Index: config/aarch64/thunderx.md
===
--- config/aarch64/thunderx.md (revision 224856)
+++ config/aarch64/thunderx.md (working copy)
@@ -39,7 +39,7 @@ (define_insn_reservation thunderx_add
(define_insn_reservation thunderx_shift 1
(and (eq_attr tune thunderx)
- (eq_attr type bfm,extend,shift_imm,shift_reg))
+ (eq_attr type bfm,extend,shift_imm,shift_reg,rbit,rev))
thunderx_pipe0 | thunderx_pipe1)
@@ -66,12 +66,18 @@ (define_insn_reservation thunderx_mul
(eq_attr type mul,muls,mla,mlas,clz,smull,umull,smlal,umlal))

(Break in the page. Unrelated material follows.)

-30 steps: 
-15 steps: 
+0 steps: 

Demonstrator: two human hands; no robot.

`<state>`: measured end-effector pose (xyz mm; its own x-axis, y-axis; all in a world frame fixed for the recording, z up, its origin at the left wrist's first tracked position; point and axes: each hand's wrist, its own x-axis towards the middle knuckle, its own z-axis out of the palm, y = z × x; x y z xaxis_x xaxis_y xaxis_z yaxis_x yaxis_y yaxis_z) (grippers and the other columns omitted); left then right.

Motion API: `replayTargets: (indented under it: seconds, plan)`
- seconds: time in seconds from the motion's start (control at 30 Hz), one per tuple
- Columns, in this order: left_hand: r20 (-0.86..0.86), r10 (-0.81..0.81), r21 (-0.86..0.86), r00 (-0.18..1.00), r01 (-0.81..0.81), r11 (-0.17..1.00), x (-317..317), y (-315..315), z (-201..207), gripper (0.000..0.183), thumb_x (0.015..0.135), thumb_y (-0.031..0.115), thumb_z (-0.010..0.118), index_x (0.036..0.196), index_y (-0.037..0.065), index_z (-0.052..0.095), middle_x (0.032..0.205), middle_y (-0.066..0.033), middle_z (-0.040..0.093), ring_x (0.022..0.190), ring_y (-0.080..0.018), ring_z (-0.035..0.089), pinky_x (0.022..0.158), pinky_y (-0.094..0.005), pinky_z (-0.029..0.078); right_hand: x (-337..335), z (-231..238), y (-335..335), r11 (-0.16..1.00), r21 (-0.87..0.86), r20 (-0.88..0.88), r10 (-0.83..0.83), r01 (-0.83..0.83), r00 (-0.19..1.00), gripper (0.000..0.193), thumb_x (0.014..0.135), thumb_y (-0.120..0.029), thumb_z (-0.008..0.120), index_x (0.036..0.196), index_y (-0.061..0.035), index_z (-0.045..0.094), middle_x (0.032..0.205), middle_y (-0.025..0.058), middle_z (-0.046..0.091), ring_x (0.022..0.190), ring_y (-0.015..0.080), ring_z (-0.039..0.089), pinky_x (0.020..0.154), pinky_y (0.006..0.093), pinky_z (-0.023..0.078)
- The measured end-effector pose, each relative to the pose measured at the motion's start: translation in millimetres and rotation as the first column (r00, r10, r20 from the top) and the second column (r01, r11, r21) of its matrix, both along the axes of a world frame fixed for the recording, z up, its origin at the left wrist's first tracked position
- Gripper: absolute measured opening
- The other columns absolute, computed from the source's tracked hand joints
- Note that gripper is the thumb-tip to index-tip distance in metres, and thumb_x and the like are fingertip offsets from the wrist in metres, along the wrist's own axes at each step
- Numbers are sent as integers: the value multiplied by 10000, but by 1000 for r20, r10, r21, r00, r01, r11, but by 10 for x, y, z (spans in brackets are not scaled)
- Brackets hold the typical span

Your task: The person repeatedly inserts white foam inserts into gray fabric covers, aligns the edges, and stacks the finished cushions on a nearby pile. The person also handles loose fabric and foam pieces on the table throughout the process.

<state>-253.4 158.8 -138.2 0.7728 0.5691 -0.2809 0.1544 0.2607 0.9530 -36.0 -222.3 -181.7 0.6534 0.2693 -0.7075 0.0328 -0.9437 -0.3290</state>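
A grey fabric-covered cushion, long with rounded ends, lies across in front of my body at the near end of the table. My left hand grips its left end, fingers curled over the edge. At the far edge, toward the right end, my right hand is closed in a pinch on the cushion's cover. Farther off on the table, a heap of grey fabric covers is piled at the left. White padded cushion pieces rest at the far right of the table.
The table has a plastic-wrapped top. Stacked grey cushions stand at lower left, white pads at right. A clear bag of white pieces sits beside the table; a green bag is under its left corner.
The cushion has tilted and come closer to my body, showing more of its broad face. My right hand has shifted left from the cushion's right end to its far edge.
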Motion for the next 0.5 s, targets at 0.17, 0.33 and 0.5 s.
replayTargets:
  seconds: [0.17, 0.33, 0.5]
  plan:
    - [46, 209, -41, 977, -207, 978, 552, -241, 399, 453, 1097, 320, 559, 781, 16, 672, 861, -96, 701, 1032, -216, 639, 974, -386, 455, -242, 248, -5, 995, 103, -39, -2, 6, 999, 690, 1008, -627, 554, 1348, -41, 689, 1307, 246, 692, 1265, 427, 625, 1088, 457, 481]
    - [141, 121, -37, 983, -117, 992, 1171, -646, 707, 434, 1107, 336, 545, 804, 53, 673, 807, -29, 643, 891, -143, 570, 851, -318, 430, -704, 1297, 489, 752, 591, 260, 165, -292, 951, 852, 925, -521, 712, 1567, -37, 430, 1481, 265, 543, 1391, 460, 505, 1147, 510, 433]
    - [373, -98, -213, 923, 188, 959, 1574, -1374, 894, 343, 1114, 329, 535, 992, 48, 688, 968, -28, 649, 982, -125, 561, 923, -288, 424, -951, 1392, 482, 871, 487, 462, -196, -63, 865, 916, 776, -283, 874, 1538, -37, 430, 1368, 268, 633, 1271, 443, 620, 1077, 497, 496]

thunderx_pipe1 + thunderx_mult)
-;; Multiply high instructions take an extra cycle and cause the muliply unit to
-;; be busy for an extra cycle.
+;; crcb,crch,crcw is 4 cycles and can only happen on pipe 1
-;(define_insn_reservation thunderx_mul_high 5
+(define_insn_reservation thunderx_crc32 4
+ (and (eq_attr tune thunderx)
+ (eq_attr type crc))
+ thunderx_pipe1 + thunderx_mult)
+
+;; crcx is 5 cycles and only happen on pipe 1
+;(define_insn_reservation thunderx_crc64 5
; (and (eq_attr tune thunderx)
-; (eq_attr type smull,umull))
+; (eq_attr type crc)
+; (eq_attr mode DI))
; thunderx_pipe1 + thunderx_mult)
(define_insn_reservation thunderx_div32 22
@@ -97,6 +103,11 @@ (define_insn_reservation thunderx_store
(eq_attr type store2))
thunderx_pipe0 + thunderx_pipe1)
+;; Prefetch are single issued
+;(define_insn_reservation thunderx_prefetch 1
+; (and (eq_attr tune thunderx)
+; (eq_attr type prefetch))
+; thunderx_pipe0 + thunderx_pipe1)
;; loads (and load pairs) from L1 take 3 cycles in pipe 0
(define_insn_reservation thunderx_load 3
@@ -121,10 +132,21 @@ (define_insn_reservation thunderx_fcons
(eq_attr type fconsts,fconstd))
thunderx_pipe1)
-;; Moves between fp are 2 cycles including min/max/select/abs/neg
+;; Moves between fp are 2 cycles including min/max
(define_insn_reservation thunderx_fmov 2
(and (eq_attr tune thunderx)
- (eq_attr type fmov,f_minmaxs,f_minmaxd,fcsel,ffarithd,ffariths))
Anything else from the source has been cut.